Phillip Blanchard

Hacks

 

     L was a superb city editor in his day. When I was a “cub reporter,” he watched as I hyperventilated about the difficult logistics of covering a big fire. “What’s my deadline? What if there’s no phone? What if the chief won’t talk to me? Will I have enough time to talk to the neighbors? What if they don’t let my car through the lines?” I prattled.

    “Just cover the damn fire,” L told me. He had little patience for major productions. I learned a lot from him.

     Fourteen years later, when I returned to L’s newspaper as a copy editor and slot man, I was at first delighted to find him on the copy desk. What a font of information, I thought. How lucky it was that the reporters of 1986 had such a resource from which to draw.

     But L was just marking time. He came in at 5 every day, sat down and plowed through whatever was tossed his way, quickly and without comment. His copy editing was competent but just barely so. His headlines were serviceable but nothing better. He went home for lunch at mid-shift every night and came back carrying bad novels to read during his down time and, also, a hint of the Scotch he professed to love so well.

     My first role model had become a hack.

     L retired a couple of years after I left the paper for Chicago, and died not long after that.

     Throughout my career I have encountered hacks. Most of them were personable. Most of them went through the ritual of juggling eyeglasses with various prescriptions so they could read copy on their VDTs. A good number of them were drunks or reformed drunks.

     Almost all of them were frank about their ambition: They had none. They talked a lot about retirement, and most of them had hobbies or other avocations that they clearly cared about more than they did newspaper work.

     They generally could be depended upon to move copy quickly. Usually one of them was the guy who got the Page One story that moved an hour and half past deadline, because he (exclusively, the hacks I knew were men) would fix the spelling and write a usable headline in no time.

     We could always go back between editions and do it right.

     As I approach the age of 50, hacks are on my mind because of a dreadful fear of becoming one. In my more rational moments, I realize that while I may, regrettably, have become mildly eccentric in my middle age, I would have to slide considerably to become a hack. (Most hacks are eccentric, but not all copy-desk eccentrics are hacks.) It is true that I have to go through the eyeglass-fumbling ritual when I arrive at work, but I can’t be blamed for failing eyesight.

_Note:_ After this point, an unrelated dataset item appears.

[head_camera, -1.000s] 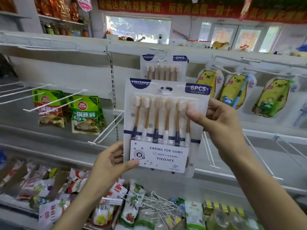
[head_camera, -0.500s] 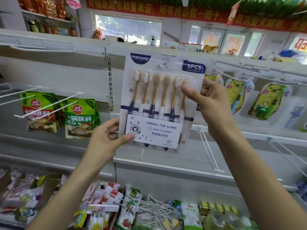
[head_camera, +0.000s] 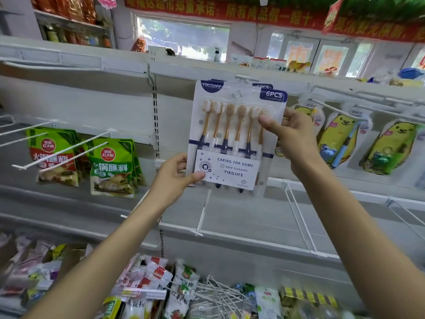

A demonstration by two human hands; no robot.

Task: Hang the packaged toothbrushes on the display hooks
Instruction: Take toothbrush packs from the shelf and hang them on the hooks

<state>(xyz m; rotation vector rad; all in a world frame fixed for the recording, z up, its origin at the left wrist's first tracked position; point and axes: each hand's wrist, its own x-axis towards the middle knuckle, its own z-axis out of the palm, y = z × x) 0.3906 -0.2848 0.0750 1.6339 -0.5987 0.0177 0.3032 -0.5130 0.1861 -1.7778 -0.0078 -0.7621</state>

     My strategy for avoiding hackdom is simple: I try to remain engaged. In previous positions, that was not a problem; as what might be laughingly called a “key” editor, I had specific responsibilities for entire sections of the newspaper.

     Now, as a “pure” copy editor, I find it necessary to stick my nose into other people’s business to maintain the level of engagement I require to stay reasonably sharp. No doubt others find this annoying at times, but I am willing to accept that judgment if it helps me avoid obsession with fly-fishing, building a vacation home, or investing to finance a “comfortable retirement”—a term I consider oxymoronic.